TASK TO CARRY OUT
In the material below, find the line with "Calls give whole" and the line with "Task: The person", then output those two lines and every line between them, exactly.

● ● ● ● ● ● ●

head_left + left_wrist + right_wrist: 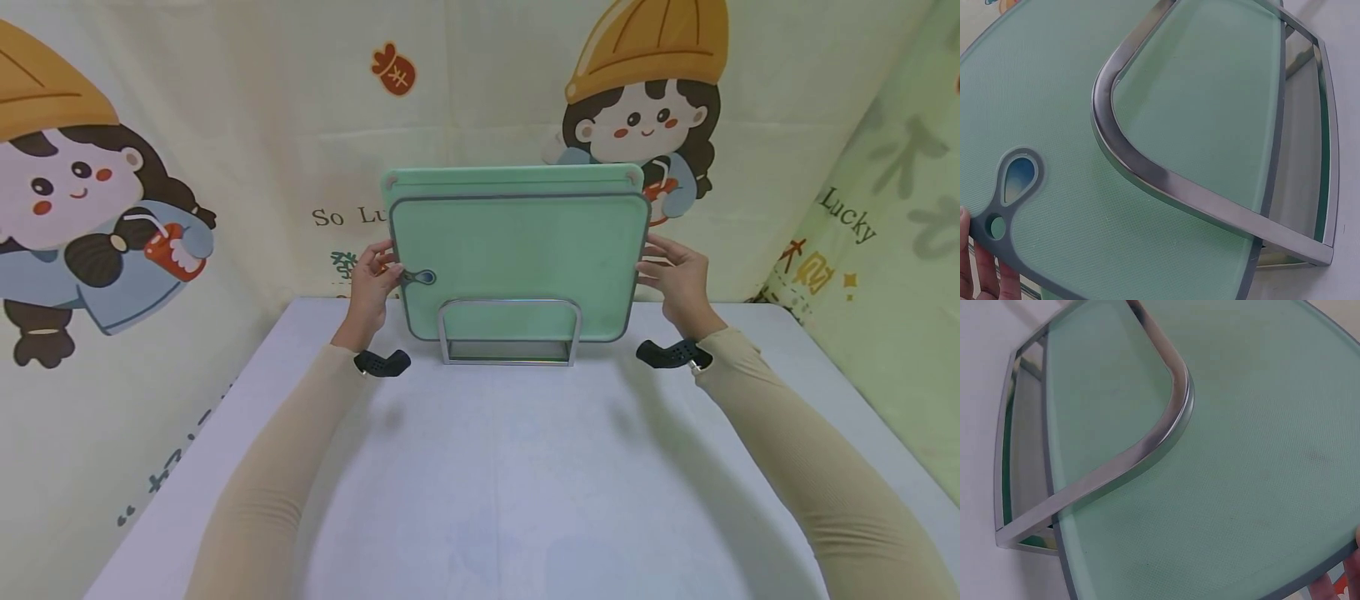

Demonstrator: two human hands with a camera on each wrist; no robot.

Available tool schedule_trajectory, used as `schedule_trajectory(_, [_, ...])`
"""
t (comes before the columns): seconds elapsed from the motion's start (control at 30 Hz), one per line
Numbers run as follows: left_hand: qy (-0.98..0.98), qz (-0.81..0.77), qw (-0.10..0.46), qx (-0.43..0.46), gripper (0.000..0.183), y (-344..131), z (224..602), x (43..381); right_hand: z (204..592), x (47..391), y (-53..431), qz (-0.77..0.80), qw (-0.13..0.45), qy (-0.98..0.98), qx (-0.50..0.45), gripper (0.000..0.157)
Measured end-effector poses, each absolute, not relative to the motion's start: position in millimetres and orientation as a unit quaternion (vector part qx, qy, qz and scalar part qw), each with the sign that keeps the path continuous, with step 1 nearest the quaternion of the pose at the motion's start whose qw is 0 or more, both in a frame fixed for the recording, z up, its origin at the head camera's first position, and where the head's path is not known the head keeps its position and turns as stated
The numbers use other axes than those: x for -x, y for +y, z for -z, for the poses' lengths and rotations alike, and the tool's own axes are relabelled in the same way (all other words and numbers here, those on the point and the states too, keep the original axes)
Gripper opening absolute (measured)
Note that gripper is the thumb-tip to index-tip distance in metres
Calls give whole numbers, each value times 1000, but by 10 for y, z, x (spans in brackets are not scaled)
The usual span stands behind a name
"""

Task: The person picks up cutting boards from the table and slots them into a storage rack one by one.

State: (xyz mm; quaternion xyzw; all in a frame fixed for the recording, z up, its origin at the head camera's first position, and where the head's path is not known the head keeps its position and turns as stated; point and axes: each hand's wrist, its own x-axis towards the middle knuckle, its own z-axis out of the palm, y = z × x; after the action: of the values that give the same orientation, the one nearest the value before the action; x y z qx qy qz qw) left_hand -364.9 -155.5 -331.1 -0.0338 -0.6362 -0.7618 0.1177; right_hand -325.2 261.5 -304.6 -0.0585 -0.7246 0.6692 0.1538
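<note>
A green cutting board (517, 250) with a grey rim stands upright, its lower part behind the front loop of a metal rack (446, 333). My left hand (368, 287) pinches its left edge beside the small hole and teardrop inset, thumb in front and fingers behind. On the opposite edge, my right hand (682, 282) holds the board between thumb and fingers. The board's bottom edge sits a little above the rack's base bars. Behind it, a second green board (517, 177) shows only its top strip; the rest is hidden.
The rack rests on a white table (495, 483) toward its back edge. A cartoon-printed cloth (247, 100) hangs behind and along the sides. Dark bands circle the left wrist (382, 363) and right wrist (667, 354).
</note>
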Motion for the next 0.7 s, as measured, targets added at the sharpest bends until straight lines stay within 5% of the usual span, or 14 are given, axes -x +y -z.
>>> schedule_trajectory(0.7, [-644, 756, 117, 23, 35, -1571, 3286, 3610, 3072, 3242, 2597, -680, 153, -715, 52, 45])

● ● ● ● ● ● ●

FINISHED TASK
Calls give whole numbers, each value times 1000, but by 10 for y, z, x (spans in brackets are not scaled)
The usual span stands behind a name
"""

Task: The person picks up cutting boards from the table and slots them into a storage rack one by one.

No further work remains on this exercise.